Thursday, November 02, 2006

Fluency

Teachers:
Do you you test for fluency? I don't. I have never liked fluency testing. I feel that as long as the child can read and understand what they read, it is fine. I understand the theories behind fluency but I personally opt to not push it in my classroom.

I have been forced to revisit the subject of fluency. Last year, my daughter started fluency testing in school. She was given kudos on her report card last year for being able to read 196 words per minute. 196 - that is just too many words! It just doesn't sound normal to me. It actually worries me. This year, fluency is also a big deal. Sabi just finished practicing her fluency passage with me. She had to try and beat her time of 149 wpm in 5 tries. Listening to her read was horrible. It was a race to her. The words were all strung together and it did not sound like natural speech. Surprisingly, she retained comprehension on the passage. Thankfully she does not transfer this method of reading in any other area except for when she is practicing her fluency passages.

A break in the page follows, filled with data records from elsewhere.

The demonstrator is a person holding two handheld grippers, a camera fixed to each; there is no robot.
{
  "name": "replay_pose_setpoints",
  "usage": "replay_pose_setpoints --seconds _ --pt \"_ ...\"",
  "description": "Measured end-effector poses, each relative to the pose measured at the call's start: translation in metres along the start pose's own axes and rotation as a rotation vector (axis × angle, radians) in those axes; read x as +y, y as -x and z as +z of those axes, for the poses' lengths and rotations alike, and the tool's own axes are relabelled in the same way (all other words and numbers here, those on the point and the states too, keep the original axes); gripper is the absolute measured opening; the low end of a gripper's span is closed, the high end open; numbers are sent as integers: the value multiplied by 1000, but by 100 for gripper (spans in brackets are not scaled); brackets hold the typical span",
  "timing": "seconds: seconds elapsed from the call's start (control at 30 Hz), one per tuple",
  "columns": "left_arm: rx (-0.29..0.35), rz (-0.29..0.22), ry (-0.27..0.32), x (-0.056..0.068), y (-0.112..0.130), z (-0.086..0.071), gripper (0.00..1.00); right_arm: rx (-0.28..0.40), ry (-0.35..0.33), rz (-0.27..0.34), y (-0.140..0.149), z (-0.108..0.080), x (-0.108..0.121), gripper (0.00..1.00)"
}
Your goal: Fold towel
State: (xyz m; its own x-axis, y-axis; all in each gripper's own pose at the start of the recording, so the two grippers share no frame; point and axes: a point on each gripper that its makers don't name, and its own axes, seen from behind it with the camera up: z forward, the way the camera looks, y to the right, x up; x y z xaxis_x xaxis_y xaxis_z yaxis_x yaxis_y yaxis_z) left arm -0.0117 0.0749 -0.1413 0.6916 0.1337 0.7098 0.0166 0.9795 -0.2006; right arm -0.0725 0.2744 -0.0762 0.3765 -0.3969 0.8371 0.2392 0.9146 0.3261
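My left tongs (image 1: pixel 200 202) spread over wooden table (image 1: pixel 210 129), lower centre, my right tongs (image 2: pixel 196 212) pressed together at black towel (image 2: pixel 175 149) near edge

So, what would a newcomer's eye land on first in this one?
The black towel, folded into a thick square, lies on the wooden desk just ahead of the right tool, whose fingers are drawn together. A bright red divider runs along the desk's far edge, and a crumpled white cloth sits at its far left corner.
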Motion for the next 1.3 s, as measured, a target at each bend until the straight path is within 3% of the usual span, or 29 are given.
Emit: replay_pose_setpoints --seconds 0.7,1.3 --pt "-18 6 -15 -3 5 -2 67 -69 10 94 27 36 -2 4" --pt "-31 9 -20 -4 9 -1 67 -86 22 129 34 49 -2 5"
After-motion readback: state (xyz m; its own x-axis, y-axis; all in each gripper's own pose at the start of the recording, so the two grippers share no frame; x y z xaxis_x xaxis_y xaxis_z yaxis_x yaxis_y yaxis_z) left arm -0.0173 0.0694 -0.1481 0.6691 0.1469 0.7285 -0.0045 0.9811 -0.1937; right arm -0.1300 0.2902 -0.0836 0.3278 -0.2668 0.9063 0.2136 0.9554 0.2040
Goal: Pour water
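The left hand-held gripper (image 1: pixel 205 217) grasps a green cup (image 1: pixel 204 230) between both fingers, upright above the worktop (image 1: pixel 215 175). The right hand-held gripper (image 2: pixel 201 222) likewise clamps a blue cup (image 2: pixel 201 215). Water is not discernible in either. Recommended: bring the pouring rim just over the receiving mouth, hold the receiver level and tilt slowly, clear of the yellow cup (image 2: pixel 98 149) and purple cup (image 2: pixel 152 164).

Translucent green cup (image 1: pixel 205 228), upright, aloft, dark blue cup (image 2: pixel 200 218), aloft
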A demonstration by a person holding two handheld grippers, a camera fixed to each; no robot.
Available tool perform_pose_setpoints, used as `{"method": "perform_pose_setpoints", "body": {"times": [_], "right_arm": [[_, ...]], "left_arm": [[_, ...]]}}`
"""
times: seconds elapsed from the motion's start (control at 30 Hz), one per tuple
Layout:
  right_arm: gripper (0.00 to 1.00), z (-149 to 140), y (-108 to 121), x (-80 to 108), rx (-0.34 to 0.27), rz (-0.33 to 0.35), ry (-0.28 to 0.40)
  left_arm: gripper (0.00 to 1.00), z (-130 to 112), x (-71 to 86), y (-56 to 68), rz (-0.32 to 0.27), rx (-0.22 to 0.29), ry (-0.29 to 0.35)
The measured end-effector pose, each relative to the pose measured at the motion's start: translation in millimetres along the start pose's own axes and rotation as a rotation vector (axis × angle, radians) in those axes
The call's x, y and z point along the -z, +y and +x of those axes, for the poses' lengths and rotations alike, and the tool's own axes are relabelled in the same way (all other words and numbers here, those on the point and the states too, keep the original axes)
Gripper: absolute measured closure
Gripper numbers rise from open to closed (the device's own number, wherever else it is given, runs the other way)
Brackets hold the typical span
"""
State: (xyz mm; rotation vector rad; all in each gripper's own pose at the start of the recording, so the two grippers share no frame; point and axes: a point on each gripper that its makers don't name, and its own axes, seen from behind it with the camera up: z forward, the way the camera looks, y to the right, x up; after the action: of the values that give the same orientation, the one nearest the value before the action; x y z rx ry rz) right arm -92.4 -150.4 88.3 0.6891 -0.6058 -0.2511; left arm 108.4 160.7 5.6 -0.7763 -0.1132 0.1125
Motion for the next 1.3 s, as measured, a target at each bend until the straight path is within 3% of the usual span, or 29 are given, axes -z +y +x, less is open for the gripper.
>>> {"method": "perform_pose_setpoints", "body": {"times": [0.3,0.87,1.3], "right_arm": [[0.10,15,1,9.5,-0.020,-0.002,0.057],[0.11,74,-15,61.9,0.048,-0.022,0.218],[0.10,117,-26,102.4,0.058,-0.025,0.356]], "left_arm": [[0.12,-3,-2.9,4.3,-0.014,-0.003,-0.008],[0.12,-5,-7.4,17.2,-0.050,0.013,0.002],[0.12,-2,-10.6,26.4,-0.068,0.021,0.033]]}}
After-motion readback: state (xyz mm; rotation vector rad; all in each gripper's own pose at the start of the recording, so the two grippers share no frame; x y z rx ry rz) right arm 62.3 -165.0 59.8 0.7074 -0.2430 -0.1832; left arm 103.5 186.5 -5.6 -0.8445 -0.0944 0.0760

Tell me teachers: What do you think about this topic???

4 comments:

Anonymous said...

My second grade colleagues and I evaluate rate and fluency differently. Rate is speed, fluency is pacing and expression. Rate is secondary to fluency. I look for flow, pausing at periods, expression and natural voice when I evaluate fluency. I'm surprised that teachers take speed so seriously unless a child reads so slowly that it interferes with meaning. T-h-a-t-'-s r-e-a-l-l-y s-l-o-w-! If a child is a solid reader at his/her level, I don't mark down for rate when that's the only problem. --Teragram

Dree said...

Wow... thanks anonymous. I was just about to get on here and talk about how fluency is all about tone and expression and flow and responding to prosodic cues... but you already said it! I can see I'm not needed here. :)

Msabcmom said...

I agree with both of you. I hate to hear Sabi read like she is running for her life, especially when I know that she can read at grade level and read for meaning at the same level. It is terrible to listen to and to watch!

under the red sky said...

We use Open Court at my school and fluency is a very important part of the program. Not sure why. It's kinda funny doing 1-minute fluency reads with the kids...they're speeding through passages like crazy. Anyhow, I have no clue why they do it.